Scatter plots are great! But sometimes, we need to plot more than two variables to truly understand the data. How can we achieve this, knowing humans can only grasp up to three dimensions? With an optimization of linear projection, of course!
Orange recently re-introduced FreeViz, an interactive visualization for plotting multiple variables on a 2-D plane.
Let’s load zoo.tab data with File widget and connect FreeViz to it. Zoo data has 16 features describing animals of different types – mammals, amphibians, insects and so on. We would like to use FreeViz to show us informative features and create a visualization that separates well between animal types.
We start with un-optimized projection, where data points are scattered around features axes. Once we click Optimize, we can observe optimization process in real-time and at the end see the optimized projection.
This projection is much more informative.
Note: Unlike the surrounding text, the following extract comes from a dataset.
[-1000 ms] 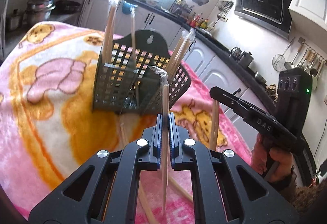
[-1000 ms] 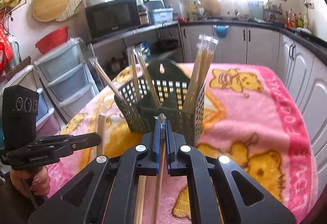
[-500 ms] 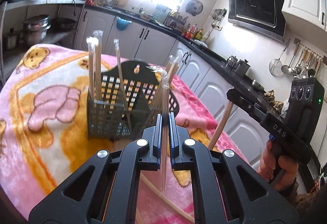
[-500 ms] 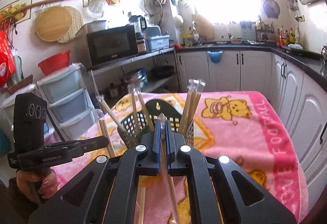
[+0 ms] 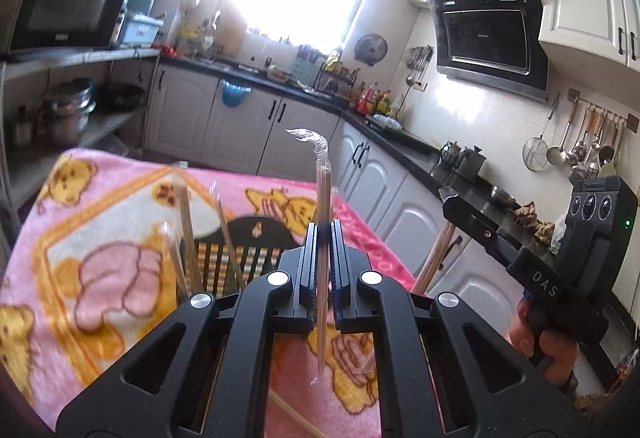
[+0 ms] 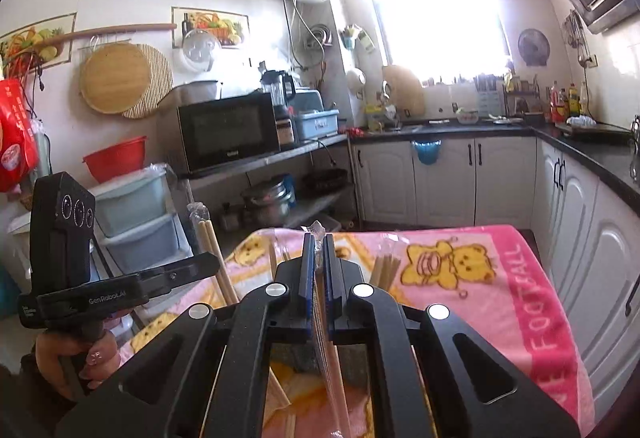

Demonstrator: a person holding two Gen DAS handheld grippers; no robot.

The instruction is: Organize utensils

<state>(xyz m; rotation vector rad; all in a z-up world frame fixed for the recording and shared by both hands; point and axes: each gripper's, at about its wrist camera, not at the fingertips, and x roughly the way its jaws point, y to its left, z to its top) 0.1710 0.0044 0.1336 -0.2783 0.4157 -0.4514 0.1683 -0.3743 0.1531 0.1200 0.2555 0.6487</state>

Mammals are nicely grouped together within a pink cluster that is characterized by hair, milk, and toothed features. Conversely, birds are charaterized by eggs, feathers and airborne, while fish are aquatic. Results are as expected, which means optimization indeed found informative features for each class value.
Since we are working with categorical class values, we can tick Show class density to color the plot by majority class values. We can also move anchors around to see how data points change in relation to a selected anchor.
Finally, as in most Orange visualizations, we can select a subset of data points and explore them further. For example, let us observe which amphibians are characterized by being aquatic in a Data Table. A newt, a toad and two types of frogs, one venomous and one not.
Data exploration is always much easier with clever visualizations!